→ **TASK**
Your task is to filter the data below down to the lines holding "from".

→ **DATA EXTRACTS**
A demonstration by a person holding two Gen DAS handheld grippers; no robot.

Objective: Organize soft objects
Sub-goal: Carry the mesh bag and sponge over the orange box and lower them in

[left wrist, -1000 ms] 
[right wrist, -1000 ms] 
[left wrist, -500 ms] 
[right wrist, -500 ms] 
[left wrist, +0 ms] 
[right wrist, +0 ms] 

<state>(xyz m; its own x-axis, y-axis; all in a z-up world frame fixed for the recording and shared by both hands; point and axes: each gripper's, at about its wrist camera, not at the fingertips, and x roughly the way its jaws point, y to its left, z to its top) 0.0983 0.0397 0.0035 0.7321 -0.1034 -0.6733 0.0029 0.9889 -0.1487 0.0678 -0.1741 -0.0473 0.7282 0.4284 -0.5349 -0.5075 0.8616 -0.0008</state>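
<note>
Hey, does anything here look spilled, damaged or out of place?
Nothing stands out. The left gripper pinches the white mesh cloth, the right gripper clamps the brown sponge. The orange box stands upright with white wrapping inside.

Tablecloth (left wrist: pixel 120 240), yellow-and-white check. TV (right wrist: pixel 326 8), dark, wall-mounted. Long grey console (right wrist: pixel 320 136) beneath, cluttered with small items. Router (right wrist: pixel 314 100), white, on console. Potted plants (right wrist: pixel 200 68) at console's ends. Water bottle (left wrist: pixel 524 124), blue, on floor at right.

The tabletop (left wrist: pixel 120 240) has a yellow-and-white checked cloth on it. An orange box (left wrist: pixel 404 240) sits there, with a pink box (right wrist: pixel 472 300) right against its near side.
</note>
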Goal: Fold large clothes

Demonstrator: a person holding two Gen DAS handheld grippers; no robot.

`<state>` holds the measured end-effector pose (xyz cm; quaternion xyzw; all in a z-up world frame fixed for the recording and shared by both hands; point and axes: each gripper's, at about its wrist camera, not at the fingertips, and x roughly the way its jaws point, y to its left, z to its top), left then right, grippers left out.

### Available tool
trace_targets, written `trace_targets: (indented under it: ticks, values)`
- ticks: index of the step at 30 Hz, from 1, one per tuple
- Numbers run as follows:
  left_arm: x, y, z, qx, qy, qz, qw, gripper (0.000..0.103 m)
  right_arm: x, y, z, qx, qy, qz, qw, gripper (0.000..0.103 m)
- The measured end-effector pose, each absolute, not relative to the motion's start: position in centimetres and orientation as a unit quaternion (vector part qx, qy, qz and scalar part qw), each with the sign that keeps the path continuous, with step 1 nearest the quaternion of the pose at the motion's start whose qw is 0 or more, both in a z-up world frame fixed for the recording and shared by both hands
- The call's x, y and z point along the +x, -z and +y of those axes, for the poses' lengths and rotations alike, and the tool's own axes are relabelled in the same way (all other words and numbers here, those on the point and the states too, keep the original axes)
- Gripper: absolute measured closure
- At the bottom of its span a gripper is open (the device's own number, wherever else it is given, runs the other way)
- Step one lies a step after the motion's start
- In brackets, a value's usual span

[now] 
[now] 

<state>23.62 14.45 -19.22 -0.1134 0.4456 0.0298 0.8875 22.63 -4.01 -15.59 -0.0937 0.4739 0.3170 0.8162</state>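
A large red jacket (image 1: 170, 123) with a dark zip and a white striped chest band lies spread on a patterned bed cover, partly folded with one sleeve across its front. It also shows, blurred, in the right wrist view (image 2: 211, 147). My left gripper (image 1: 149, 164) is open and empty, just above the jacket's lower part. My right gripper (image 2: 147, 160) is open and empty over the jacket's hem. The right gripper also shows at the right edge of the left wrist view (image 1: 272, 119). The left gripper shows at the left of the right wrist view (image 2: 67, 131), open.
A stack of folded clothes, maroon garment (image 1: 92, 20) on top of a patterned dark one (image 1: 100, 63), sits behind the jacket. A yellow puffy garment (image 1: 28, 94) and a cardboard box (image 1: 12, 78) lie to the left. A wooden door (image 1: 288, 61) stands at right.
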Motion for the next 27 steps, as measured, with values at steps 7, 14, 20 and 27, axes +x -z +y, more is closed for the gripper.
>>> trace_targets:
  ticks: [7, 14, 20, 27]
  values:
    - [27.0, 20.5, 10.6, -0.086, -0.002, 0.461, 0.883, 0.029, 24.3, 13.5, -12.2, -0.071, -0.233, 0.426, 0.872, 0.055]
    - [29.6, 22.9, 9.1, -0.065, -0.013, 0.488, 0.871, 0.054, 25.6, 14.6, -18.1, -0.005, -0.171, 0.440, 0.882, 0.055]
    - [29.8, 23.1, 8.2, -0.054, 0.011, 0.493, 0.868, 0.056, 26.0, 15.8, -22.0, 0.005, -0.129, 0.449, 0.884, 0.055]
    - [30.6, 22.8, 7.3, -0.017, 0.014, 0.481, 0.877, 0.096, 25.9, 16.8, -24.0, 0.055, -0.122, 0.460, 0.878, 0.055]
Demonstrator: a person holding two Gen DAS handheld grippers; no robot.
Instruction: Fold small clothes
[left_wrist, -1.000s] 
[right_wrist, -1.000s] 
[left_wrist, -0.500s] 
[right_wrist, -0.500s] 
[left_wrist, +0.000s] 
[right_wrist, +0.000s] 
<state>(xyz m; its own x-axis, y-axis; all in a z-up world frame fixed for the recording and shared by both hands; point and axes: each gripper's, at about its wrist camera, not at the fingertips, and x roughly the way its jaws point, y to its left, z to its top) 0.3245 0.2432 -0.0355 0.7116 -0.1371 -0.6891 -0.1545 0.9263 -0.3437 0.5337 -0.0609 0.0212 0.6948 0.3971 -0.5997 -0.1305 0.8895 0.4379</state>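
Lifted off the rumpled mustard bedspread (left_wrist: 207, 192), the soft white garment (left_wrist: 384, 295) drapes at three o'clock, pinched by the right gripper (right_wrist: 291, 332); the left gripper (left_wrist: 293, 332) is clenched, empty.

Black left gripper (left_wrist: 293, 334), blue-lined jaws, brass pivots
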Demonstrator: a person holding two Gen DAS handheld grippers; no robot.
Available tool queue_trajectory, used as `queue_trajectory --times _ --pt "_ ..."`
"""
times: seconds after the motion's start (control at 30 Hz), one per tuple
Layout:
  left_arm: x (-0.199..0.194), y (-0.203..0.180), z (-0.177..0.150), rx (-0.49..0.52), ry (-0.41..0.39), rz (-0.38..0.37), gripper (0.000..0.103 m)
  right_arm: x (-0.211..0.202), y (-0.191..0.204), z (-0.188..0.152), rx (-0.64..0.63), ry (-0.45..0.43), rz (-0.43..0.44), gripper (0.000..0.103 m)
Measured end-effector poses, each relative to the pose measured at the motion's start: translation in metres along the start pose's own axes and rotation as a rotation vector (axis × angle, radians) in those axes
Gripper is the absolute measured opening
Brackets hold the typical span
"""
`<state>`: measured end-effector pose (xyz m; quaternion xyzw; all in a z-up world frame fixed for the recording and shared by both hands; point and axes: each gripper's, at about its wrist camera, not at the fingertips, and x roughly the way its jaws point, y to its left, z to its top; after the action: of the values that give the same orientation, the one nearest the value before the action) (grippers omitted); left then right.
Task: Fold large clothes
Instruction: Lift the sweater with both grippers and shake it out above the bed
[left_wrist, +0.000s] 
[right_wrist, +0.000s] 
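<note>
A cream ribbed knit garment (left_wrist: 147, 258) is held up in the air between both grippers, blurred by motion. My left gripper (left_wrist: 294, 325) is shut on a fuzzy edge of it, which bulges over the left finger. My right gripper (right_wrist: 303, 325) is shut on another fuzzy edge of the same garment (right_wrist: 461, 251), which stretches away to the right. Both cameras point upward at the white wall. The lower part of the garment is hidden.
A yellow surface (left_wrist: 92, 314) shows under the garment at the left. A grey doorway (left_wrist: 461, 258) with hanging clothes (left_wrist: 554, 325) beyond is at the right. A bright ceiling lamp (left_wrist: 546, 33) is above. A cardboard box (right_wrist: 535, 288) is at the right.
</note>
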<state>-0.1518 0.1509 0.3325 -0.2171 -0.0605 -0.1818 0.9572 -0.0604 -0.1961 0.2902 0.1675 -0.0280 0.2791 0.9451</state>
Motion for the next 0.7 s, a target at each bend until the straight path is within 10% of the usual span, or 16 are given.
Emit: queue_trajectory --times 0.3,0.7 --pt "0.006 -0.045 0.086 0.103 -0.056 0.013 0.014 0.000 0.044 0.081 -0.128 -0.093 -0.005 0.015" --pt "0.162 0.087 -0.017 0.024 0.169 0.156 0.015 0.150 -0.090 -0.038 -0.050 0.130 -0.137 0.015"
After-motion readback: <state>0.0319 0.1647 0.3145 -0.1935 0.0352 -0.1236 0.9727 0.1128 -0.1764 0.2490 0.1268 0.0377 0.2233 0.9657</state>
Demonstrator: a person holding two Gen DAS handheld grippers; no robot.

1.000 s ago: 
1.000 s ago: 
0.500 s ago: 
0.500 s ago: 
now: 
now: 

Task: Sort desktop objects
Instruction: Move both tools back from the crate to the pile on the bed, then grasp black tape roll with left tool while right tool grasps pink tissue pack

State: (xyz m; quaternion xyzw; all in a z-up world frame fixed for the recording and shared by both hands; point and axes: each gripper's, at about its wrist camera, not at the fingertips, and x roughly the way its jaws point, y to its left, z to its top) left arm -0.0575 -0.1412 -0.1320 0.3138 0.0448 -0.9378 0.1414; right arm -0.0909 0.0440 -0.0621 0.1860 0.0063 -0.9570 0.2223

→ **RESULT BELOW**
- ticks: index of the step at 30 Hz, from 1, one per tuple
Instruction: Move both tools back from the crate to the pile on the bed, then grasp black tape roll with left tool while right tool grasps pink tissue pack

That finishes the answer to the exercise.